Your assignment: Each entry below must appear in the answer exactly as written.

====== Given entries ======

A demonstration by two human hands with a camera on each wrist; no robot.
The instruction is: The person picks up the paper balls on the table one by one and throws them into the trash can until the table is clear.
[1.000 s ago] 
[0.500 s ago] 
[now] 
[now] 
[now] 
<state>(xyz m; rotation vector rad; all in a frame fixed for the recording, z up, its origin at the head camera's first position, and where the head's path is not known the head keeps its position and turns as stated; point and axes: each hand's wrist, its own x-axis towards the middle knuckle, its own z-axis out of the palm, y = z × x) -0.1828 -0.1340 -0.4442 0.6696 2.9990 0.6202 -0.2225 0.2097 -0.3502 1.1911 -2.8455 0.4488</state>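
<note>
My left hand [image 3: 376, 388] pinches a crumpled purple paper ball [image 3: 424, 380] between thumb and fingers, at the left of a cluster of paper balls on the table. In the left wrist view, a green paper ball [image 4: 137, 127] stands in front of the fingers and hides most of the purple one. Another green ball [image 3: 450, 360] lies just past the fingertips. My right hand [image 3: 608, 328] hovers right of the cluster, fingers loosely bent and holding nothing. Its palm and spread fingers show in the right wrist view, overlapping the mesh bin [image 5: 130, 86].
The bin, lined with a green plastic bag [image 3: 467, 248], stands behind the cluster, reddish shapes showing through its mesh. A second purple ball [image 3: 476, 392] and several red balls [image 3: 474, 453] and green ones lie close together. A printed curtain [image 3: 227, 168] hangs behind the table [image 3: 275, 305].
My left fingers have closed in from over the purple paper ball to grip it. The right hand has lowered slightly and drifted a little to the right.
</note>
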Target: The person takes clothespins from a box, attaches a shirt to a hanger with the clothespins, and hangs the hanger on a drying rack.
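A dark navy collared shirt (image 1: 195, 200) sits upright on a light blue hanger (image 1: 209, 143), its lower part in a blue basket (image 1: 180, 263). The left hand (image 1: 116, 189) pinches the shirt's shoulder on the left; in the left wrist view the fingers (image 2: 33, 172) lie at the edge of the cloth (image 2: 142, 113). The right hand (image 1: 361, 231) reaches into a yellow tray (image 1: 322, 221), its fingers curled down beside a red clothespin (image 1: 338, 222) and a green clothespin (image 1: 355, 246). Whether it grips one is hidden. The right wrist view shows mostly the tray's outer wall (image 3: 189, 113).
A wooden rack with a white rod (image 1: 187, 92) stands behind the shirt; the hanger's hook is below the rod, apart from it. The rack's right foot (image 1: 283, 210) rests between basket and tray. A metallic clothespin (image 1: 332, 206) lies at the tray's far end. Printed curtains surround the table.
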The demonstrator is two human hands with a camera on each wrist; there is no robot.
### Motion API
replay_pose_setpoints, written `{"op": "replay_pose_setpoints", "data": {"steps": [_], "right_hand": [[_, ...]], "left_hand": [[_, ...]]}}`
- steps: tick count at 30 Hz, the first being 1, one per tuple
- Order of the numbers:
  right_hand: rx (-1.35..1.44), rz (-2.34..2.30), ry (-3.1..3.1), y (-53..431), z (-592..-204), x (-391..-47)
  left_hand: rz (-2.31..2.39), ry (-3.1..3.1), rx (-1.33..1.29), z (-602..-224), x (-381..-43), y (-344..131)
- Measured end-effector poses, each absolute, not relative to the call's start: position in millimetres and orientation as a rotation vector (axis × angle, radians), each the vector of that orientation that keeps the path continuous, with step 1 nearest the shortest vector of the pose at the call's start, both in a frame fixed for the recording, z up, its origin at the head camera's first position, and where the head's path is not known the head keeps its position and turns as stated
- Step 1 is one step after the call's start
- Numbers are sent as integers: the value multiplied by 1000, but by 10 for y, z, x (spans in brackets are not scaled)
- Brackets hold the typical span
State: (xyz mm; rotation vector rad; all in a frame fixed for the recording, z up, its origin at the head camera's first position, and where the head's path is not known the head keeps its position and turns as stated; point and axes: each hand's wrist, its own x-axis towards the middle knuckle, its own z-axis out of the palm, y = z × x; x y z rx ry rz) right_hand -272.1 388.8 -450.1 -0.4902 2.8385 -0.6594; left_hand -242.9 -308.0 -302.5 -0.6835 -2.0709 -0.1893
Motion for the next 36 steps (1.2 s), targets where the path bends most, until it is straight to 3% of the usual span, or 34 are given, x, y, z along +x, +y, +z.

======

Result of the task:
A demonstration by two human hands with a camera on each wrist; no robot.
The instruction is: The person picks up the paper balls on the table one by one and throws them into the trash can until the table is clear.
[1.000 s ago] 
[0.500 s ago] 
[now] 
[now] 
[now] 
<state>(xyz m; rotation vector rad; all in a frame fixed for the recording, z up, its origin at the head camera's first position, and where the head's path is not known the head keeps its position and turns as stated; point and axes: each hand's wrist, its own x-axis towards the middle knuckle, its own z-axis out of the palm, y = z × x) -0.1828 -0.1340 -0.4442 0.6696 2.9990 0.6202 -0.2225 0.2097 -0.3502 1.1911 -2.8455 0.4488</state>
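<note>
My left hand [image 3: 376, 388] pinches a crumpled purple paper ball [image 3: 424, 380] between thumb and fingers, at the left of a cluster of paper balls on the table. In the left wrist view, a green paper ball [image 4: 137, 127] stands in front of the fingers and hides most of the purple one. Another green ball [image 3: 450, 360] lies just past the fingertips. My right hand [image 3: 608, 328] hovers right of the cluster, fingers loosely bent and holding nothing. Its palm and spread fingers show in the right wrist view, overlapping the mesh bin [image 5: 130, 86].
The bin, lined with a green plastic bag [image 3: 467, 248], stands behind the cluster, reddish shapes showing through its mesh. A second purple ball [image 3: 476, 392] and several red balls [image 3: 474, 453] and green ones lie close together. A printed curtain [image 3: 227, 168] hangs behind the table [image 3: 275, 305].
My left fingers have closed in from over the purple paper ball to grip it. The right hand has lowered slightly and drifted a little to the right.
</note>
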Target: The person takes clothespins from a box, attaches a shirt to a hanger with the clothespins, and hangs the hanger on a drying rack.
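A dark navy collared shirt (image 1: 195, 200) sits upright on a light blue hanger (image 1: 209, 143), its lower part in a blue basket (image 1: 180, 263). The left hand (image 1: 116, 189) pinches the shirt's shoulder on the left; in the left wrist view the fingers (image 2: 33, 172) lie at the edge of the cloth (image 2: 142, 113). The right hand (image 1: 361, 231) reaches into a yellow tray (image 1: 322, 221), its fingers curled down beside a red clothespin (image 1: 338, 222) and a green clothespin (image 1: 355, 246). Whether it grips one is hidden. The right wrist view shows mostly the tray's outer wall (image 3: 189, 113).
A wooden rack with a white rod (image 1: 187, 92) stands behind the shirt; the hanger's hook is below the rod, apart from it. The rack's right foot (image 1: 283, 210) rests between basket and tray. A metallic clothespin (image 1: 332, 206) lies at the tray's far end. Printed curtains surround the table.
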The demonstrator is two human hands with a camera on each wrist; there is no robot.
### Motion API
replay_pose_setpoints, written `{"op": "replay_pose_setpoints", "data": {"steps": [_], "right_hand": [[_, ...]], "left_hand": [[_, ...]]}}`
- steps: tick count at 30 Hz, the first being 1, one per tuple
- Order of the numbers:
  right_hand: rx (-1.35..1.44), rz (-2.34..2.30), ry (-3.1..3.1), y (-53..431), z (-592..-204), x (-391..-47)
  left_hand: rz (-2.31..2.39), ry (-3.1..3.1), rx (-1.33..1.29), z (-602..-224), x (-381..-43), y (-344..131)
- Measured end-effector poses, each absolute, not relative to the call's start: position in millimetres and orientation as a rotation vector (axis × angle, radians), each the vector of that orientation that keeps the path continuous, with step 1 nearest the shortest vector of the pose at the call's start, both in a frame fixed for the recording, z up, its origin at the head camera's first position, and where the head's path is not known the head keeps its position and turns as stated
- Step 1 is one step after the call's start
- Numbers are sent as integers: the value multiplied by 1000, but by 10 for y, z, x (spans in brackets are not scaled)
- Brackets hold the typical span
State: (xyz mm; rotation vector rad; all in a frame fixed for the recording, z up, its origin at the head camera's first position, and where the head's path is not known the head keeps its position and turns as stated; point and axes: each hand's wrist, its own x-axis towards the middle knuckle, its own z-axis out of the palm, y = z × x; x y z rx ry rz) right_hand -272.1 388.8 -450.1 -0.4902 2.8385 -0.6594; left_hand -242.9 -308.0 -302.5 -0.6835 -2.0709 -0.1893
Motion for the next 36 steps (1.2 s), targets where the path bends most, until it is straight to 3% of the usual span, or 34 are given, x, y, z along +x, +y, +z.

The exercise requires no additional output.